--- EXERCISE DATA ---

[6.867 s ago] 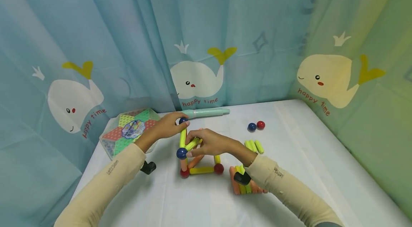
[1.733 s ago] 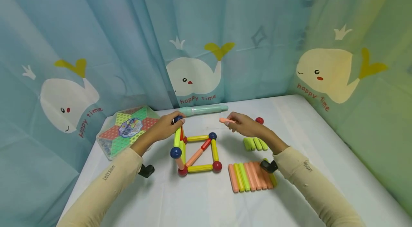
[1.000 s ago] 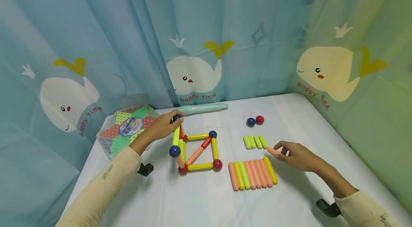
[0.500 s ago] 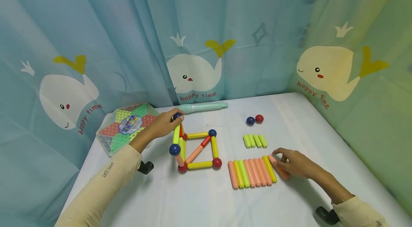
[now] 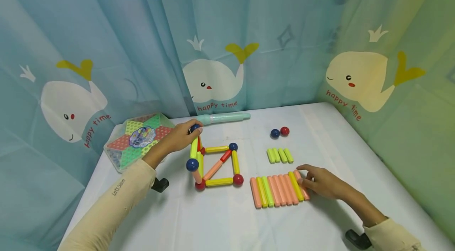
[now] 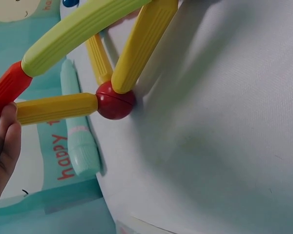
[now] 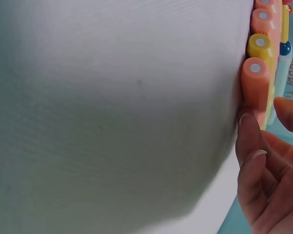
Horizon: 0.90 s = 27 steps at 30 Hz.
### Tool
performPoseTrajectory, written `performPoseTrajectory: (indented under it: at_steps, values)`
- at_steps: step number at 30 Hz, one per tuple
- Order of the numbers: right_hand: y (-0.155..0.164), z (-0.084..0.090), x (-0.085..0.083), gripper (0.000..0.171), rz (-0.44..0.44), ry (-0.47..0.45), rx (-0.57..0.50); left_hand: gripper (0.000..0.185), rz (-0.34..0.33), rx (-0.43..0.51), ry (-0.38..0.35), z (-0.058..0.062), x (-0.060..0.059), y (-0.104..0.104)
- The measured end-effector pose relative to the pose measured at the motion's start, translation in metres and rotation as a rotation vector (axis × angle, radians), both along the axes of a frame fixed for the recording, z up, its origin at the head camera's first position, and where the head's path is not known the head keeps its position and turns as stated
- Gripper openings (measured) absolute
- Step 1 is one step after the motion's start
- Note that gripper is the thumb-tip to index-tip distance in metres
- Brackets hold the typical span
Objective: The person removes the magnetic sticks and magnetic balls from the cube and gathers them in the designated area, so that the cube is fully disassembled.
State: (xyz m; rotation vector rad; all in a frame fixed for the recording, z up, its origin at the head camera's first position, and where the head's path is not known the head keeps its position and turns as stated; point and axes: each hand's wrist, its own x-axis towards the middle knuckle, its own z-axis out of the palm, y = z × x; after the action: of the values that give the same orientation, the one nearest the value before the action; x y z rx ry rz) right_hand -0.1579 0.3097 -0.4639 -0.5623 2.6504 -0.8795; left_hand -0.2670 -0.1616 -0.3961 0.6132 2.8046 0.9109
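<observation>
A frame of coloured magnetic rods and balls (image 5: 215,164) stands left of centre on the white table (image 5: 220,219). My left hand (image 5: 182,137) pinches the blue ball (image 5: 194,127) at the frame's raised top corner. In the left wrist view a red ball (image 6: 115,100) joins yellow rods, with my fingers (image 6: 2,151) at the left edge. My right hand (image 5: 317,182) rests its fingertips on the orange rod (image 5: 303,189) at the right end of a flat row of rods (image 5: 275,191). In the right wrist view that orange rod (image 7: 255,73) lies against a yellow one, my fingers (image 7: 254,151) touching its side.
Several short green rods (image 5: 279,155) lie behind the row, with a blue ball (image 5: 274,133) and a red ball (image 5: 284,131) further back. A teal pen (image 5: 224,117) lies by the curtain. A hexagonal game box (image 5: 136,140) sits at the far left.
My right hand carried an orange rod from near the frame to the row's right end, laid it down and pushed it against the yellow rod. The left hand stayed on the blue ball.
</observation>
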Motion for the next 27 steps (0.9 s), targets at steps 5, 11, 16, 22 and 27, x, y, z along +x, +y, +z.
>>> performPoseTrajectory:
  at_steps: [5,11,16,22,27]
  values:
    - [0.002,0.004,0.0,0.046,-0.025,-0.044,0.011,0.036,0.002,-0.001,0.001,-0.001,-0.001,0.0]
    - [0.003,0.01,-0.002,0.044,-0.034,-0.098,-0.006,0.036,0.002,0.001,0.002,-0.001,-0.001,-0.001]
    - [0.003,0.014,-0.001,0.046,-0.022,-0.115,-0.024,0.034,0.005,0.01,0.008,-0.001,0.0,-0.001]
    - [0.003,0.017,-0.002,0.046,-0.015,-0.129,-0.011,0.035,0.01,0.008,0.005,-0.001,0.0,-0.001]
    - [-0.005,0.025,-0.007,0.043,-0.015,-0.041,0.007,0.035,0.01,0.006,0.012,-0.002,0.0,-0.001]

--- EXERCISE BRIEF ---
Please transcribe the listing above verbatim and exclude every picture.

--- TASK ANSWER ---
[6.867 s ago] 
[1.733 s ago] 
[1.000 s ago] 
[0.500 s ago] 
[now] 
[now] 
[now] 
Horizon: 0.90 s = 27 steps at 30 Hz.
### Tool
performPoseTrajectory, written `performPoseTrajectory: (indented under it: at_steps, values)`
- at_steps: step number at 30 Hz, one per tuple
- Order of the numbers: right_hand: y (-0.155..0.164), z (-0.084..0.090), x (-0.085..0.083), gripper (0.000..0.171), rz (-0.44..0.44), ry (-0.47..0.45), rx (-0.57..0.50); left_hand: gripper (0.000..0.185), rz (-0.34..0.33), rx (-0.43..0.51), ry (-0.38..0.35), z (-0.058..0.062), x (-0.060..0.059), y (-0.104..0.104)
- The measured end-effector pose relative to the pose measured at the motion's start, translation in metres and rotation as a rotation vector (axis × angle, radians), both along the axes of a frame fixed for the recording, z up, its origin at the head camera's first position, and where the head's path is not known the head keeps its position and turns as stated
- Gripper openings (measured) absolute
- Step 1 is one step after the motion's start
- Note that gripper is the thumb-tip to index-tip distance in metres
- Brackets hold the typical span
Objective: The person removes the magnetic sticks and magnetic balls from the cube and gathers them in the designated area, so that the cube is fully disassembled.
State: (xyz m; rotation vector rad; all in a frame fixed for the recording, z up, its origin at the head camera's first position, and where the head's path is not known the head keeps its position and turns as stated; point and axes: each hand's wrist, its own x-axis towards the middle knuckle, its own z-axis out of the palm, y = z × x; after the action: of the values that give the same orientation, the one nearest the value before the action; x y z rx ry rz) right_hand -0.1579 0.3097 -0.4639 -0.5623 2.6504 -0.8795; left_hand -0.2670 -0.1616 -0.3961 0.6132 2.8046 0.9109
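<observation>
A frame of coloured magnetic rods and balls (image 5: 215,164) stands left of centre on the white table (image 5: 220,219). My left hand (image 5: 182,137) pinches the blue ball (image 5: 194,127) at the frame's raised top corner. In the left wrist view a red ball (image 6: 115,100) joins yellow rods, with my fingers (image 6: 2,151) at the left edge. My right hand (image 5: 317,182) rests its fingertips on the orange rod (image 5: 303,189) at the right end of a flat row of rods (image 5: 275,191). In the right wrist view that orange rod (image 7: 255,73) lies against a yellow one, my fingers (image 7: 254,151) touching its side.
Several short green rods (image 5: 279,155) lie behind the row, with a blue ball (image 5: 274,133) and a red ball (image 5: 284,131) further back. A teal pen (image 5: 224,117) lies by the curtain. A hexagonal game box (image 5: 136,140) sits at the far left.
My right hand carried an orange rod from near the frame to the row's right end, laid it down and pushed it against the yellow rod. The left hand stayed on the blue ball.
</observation>
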Motion for the next 27 steps (0.9 s), targets at steps 5, 11, 16, 22 and 27, x, y, z along +x, +y, +z.
>>> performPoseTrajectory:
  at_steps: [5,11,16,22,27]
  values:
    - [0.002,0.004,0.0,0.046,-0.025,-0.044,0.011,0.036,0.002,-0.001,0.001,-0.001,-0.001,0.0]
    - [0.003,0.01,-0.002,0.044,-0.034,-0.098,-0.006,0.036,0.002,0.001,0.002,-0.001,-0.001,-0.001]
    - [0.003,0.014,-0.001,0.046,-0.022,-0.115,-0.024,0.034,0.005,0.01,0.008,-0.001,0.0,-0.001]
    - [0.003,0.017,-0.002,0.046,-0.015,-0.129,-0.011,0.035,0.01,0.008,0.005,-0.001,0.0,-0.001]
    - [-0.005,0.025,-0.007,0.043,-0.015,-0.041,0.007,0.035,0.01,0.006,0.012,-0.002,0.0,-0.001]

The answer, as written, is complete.